_Your instructions_. Give back the whole listing exactly as written, pictures excluded.

───── Data below

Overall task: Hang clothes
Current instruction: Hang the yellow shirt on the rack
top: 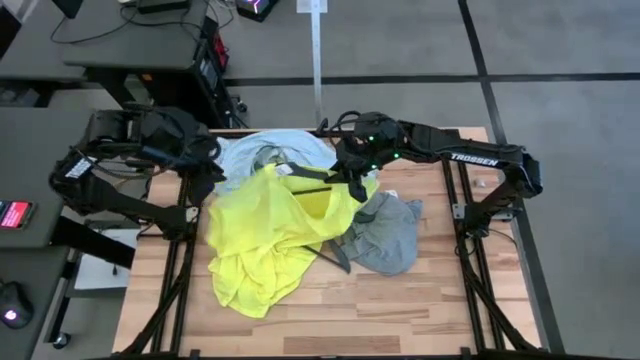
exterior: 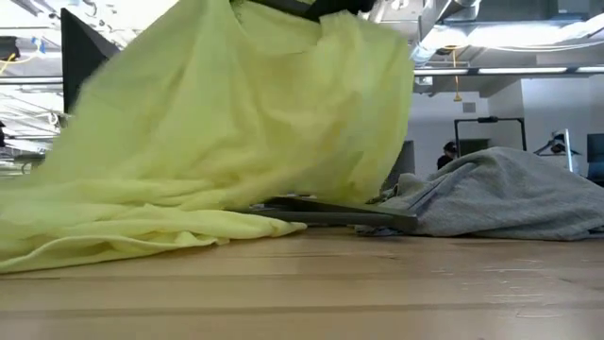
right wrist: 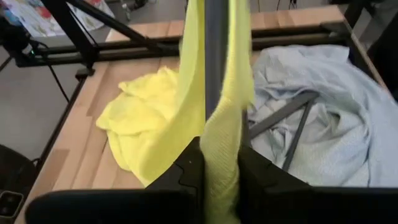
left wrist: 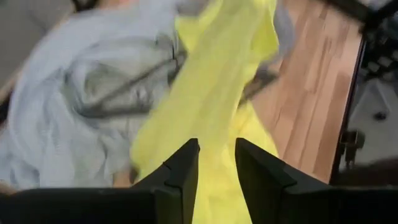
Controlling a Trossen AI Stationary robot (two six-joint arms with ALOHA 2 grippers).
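The yellow T-shirt (exterior: 236, 123) hides both arms in the low view.

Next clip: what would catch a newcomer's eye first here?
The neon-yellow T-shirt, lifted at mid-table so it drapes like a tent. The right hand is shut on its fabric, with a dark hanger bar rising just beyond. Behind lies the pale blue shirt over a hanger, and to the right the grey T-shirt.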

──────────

_Response to this task_.
Overall task: Hang clothes
Current instruction: Hang the yellow shirt on the rack
top: 
exterior: 
right wrist: 
left wrist: 
Controlling a Trossen AI Stationary robot (two six-joint arms with ALOHA 2 grippers).
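The yellow T-shirt (exterior: 236, 123) hides both arms in the low view.

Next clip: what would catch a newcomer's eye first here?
The neon-yellow T-shirt, lifted at mid-table so it drapes like a tent. The right hand is shut on its fabric, with a dark hanger bar rising just beyond. Behind lies the pale blue shirt over a hanger, and to the right the grey T-shirt.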

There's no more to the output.